Please tell us how you learned about the Otonari-san Family Friend Program (OFP).
As I look towards my second life, I have a desire to start volunteer activities that allow me to engage in my interests and passions outside of work. I was particularly interested in interacting with and supporting foreigners, as well as helping children. While searching online, I came across OFP and thought it looked like a great opportunity, so I decided to apply.
What was your impression when you first spoke one-on-one with your partner?
At first, I was a bit nervous, but my partner was very sociable, had a wealth of topics to discuss, and was full of intellectual curiosity, so our conversation took off right from the start. We talked about Japanese food and their hobby of traveling, sharing stories about places we had both visited.
However, I was a bit worried about whether I could communicate properly in English. I can generally understand everyday conversations and manage to convey what I want to say, but when it comes to discussions about work, politics, or culture, there are times when I struggle to understand.
How did you interact?
We combined online and offline interactions. Initially, I wanted to connect about once a week, but both my partner and I had busy work schedules. So, I decided to adapt to my partner's availability. When we first spoke online, I asked when would be a good time for our second meeting, and they said, "In two weeks." This made me realize we should take it easy with our interactions. We continued our online exchanges, and it wasn't until about two months after we started pairing that we finally met in person. When we met face-to-face, we exchanged LINE contacts, which made it easy for us to send messages to each other afterward.
Since I lived far from my partner, I thought it would be better for them to have friends near the closest station, so I introduced two acquaintances who are good at English and live nearby. I felt it would be beneficial for my partner to expand their network, and there were times when my own English skills weren't enough, so I also sought help from others while engaging in conversations. The two people I introduced were much better at understanding and speaking English than I am, which gave me a great sense of reassurance. It was also nice that my partner and the two acquaintances hit it off well.
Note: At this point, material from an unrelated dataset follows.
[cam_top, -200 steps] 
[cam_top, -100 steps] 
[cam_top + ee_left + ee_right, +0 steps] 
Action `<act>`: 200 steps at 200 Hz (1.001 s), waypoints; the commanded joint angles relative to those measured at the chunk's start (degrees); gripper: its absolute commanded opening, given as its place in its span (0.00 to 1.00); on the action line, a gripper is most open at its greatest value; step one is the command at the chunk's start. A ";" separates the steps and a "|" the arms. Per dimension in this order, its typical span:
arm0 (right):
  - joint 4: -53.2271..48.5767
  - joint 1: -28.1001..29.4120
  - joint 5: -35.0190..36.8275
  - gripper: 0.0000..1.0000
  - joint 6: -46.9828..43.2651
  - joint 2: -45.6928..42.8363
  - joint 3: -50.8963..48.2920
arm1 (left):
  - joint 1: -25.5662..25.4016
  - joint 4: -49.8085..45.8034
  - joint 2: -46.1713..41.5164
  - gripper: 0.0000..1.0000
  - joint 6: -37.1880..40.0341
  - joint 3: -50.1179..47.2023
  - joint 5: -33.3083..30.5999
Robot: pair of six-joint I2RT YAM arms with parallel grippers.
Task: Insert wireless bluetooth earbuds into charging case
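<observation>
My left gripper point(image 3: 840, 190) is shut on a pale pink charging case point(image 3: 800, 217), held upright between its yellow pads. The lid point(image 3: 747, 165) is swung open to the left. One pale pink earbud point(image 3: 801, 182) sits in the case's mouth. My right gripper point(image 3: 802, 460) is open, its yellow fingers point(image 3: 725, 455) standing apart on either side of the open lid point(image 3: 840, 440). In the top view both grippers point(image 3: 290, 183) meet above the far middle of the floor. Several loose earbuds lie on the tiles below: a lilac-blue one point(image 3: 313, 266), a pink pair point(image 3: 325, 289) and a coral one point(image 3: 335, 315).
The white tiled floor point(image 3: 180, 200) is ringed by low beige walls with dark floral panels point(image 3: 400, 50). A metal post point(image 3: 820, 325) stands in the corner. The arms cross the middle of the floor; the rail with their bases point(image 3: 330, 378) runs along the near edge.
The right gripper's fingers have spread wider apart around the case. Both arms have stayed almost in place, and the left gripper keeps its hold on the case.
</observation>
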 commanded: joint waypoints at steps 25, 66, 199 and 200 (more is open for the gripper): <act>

The exchanges may not have been very frequent, but the work and interests of my partner were quite similar to what I am doing, so this pairing-up was very beneficial.
I believe one of the key points for the success of this pairing-up was how easy it was to introduce people who seemed to share interests and connections with each other.
Was there anything that particularly impressed you or made you happy?
I still remember the first time we met very clearly. We had both wanted to meet in person for a long time, so it felt like we finally got to see each other. Since we decided to meet near the nearest station to our pair, two acquaintances of mine who live nearby also came along.
Since we talked about being open to all religions, we explored the area by visiting temples and churches, and we had lunch together. On our way back, my companion invited me to their home for chai tea, and their husband served us authentic chai made from spices. I still remember that it was a very fulfilling day for both of us.
After that, I was able to enjoy wonderful times, having meals with acquaintances and being invited to home parties at my partner's place.
Did you experience any changes in your relationships during the 6-month program?
In the beginning, I wasn't confident that I understood her because I didn't feel that I fully grasped English.
However, through our ongoing email exchanges and face-to-face conversations, I gradually learned about her past experiences and future aspirations, which deepened my respect and fondness for her.
Have you ever felt confused or troubled during this period?
I consulted with acquaintances I introduced to her and sought their opinions, so it wasn't too troubling. I didn't want it to be a one-sided support, and I thought it would be helpful to hear other people's perspectives as well.
I think it's great that we can consult during the monthly chat sessions hosted by JII. I also appreciated the regular surveys. They serve as a good reflection point and remind me that I haven't been in touch as much, prompting me to reach out. I'm really grateful for that.
What do you think about the duration of six months?
I think six months is just right. Three months feels a bit short, and one year seems a bit long. After the six months, you'll still have the freedom to connect, so it feels like the perfect duration.
Now that it's over, how do you feel about your partner?
It was truly inspiring to experience the wonderful hospitality and intellectual curiosity of my partner. I hope we can continue to maintain a close and lasting friendship in the future.
I hope to help her develop a love for Japan and make her experience living here enjoyable. I want to create opportunities for her to connect with others and provide guidance, such as suggesting places to go when she's in trouble or recommending people to consult.
Do you have a message for those who are thinking about joining OFP?
I understand that there may be some anxiety until the first pair is formed, but I think it's important to get to know each other well. By being curious and enjoying the interaction, we can create a positive experience. To learn about the other person, it's essential for us to openly share about ourselves first.
Additionally, it's perfectly fine to consult with a coordinator instead of handling everything on your own, or to connect with friends and acquaintances to gather their opinions.
Finally, please share your thoughts and feedback on the OFP.
I feel that this program is excellent because it allows me to meet people I wouldn't have encountered otherwise, broadening my horizons. There are various volunteer activities in the world, but I believe this program offers support and interaction that is realistic and fits well with one's own capabilities. I hope many more people can participate.
I think it would be even better if there were events, both online and in-person, where everyone can truly experience how enjoyable it is to engage with various cultures and people.